At the same time, I have limited faith in any "promise" of a Microsoft offering . . . so I have no plans to immediately upgrade until I see sufficient assurance that any unintended bugs and errors--inevitable companions of a Microsoft delivery--have associated solutions and patches available. "Once burned, twice shy" doesn't begin to describe the Microsoft experience. Perhaps "always burned" would more accurately summarize our wary dance with the platform.
I'm a remnant of the previous generation.......
Been using windows at home and at work for 20 years.
How exciting when the computer does what you want it to but it is difficult for me to learn a new operating system.
I use vista home premium although i prefer XP, probably because i am more familiar with it.
i have heard numerous negative remarks about vista but never ever anything specific about why i should upgrade to windows 7!
.........Still waiting to hear what is so bad about vista
I never update to a new OS, until I'm convinced all the bugs have been worked out. I'm sticking with Vista for now; although I am keeping a close eye on "7" for the future, as I don't like Vista at all....too many compatibility issues for me.
Am I going to upgrade any of my systems from either XP Pro or Vista 32 and 64 to Win7? Not now, and not for at LEAST a year. If experience has taught us anything it is, all the Madison Ave hype aside, no Microsoft Operating System is EVER "ready" when they've unleashed it on the public.
This is a bit like flash updates for the BIOS. Would I flash an update to the BIOS just because a new one became available? Not hardly. Not unless the flash corrected a problem I am having.
Next, no system is giving me any problems. They all meet my performance requirements, even my old Compaq EVO D510 running Vista 32 on a P4 1.8 GHz procesor with only 1GB of RAM. It doesn't "do" aero, but it works just fine. Surprisingly, it runs a little better than it did with XP Pro. The only reason Vista is there was to test it. Office apps and email/web surfing are not bad at all considering the hardware. My experience is the WEI is a meaningless measure for performance. It does not appear to reconcile with hardware and software installed as a measure of what I see in terms of performance.
When I finally DID "upgrade" to Vista it was a huge disappointment.
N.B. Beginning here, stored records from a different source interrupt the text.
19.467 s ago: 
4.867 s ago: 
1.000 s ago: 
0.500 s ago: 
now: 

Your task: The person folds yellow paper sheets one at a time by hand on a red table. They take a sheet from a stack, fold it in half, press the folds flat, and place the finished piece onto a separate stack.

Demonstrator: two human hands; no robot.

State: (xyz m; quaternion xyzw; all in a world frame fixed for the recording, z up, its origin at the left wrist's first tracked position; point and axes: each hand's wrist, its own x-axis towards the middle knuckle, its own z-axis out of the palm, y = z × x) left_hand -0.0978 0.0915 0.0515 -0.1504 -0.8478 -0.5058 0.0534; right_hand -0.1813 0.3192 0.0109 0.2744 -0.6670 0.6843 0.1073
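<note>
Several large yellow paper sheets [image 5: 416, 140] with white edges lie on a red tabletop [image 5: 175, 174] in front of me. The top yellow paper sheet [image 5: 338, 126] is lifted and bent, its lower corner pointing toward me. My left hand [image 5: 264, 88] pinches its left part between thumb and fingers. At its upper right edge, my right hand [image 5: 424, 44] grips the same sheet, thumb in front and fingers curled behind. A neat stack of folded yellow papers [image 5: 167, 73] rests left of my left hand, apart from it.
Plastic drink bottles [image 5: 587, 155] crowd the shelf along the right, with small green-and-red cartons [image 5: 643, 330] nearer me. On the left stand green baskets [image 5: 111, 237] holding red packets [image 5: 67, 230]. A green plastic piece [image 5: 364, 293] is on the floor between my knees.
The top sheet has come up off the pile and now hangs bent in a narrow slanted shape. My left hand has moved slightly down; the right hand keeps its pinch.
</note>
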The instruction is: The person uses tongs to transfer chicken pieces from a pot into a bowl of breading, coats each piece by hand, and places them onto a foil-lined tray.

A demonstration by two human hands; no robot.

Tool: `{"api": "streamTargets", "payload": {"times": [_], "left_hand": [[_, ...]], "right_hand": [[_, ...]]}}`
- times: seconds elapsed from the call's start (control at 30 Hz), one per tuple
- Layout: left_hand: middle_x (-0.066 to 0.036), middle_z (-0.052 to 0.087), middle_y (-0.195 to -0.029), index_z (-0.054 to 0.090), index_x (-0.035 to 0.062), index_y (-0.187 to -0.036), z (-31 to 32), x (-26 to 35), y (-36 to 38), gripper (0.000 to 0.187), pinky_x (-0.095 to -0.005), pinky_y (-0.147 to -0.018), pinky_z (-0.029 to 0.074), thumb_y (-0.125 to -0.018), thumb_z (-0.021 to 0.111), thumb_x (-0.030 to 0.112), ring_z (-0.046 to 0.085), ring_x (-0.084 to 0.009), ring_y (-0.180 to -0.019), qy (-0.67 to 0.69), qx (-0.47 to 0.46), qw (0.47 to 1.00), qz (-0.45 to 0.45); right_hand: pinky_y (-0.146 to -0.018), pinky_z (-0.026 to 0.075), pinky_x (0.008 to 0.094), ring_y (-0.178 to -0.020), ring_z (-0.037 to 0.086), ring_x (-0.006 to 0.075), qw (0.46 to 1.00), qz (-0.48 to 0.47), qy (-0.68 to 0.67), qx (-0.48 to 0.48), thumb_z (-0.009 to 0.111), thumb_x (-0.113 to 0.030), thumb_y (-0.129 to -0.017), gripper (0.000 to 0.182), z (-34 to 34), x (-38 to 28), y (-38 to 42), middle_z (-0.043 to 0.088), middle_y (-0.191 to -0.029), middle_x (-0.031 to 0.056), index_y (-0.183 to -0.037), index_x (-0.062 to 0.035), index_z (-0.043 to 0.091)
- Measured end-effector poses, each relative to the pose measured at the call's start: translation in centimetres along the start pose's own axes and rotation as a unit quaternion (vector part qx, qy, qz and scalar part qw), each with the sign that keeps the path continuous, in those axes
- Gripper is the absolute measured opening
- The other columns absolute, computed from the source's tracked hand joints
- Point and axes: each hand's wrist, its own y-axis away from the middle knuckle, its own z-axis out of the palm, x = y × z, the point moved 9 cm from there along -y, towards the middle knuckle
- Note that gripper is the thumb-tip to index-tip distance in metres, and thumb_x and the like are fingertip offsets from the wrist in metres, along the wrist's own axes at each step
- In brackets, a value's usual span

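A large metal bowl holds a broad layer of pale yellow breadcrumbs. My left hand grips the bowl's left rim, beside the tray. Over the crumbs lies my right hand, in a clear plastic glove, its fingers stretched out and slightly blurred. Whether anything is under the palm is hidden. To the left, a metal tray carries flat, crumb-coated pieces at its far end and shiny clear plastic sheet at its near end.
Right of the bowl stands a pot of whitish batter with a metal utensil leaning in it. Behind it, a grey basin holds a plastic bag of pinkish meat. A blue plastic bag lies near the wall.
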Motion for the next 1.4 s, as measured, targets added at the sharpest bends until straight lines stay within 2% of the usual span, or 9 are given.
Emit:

Not because I had problems. Vista has run very well (64 and 32) for me. It was a disappointment because after reading all the hype on that OS it turned out to be nothing much more than cosmetics. I think I may have achieved as much by installing Windowblinds. 99% of the functionality was still there and getting to things was/is not a lot different. I am underimpressed with the directory (ok, "folder") reorganization. I think that is totally unnecessary. Unlike a lot of people, I like aero and I like the Windows Flip feature. I use ALT-TAB a lot to nav between windows and Flip and the thumbnail previews on the taskbar make that easier. Easier is good. But would I upgrade from XP Pro to Vista to get aero and flip? Judge for yourself, the system I am using now and my principal work system are both running XP Pro.
Finally there is the issue of driver compatibility. Even though I waited a very long time to install Vista, I still had driver "issues". Fortunately, I was able to find the drivers I needed, a little more difficult with Vista 64. But I am not particulalry eager to inflict that on myself for the sake of running "the new OS". To me, that's a bit like stepping on your own foot....intentionally.
My feeling is, if it is not broken, don't "fix" it.
Bill and his missus ( melanie ? ) would only put my bleeding cash into good deeds somewhere , so NO to me updating to 7 . His conscience is pricking him as he reaches old age so he thinks being a philanthropist is going to gain him points on his way to wherever . I have got news for Bill Gates and his like . greedy b------ .
Get a big yacht like Mr Allen and sail away .......
I don't love XP, but it is working for my needs right now. So I will wait until I rteally needa new computer.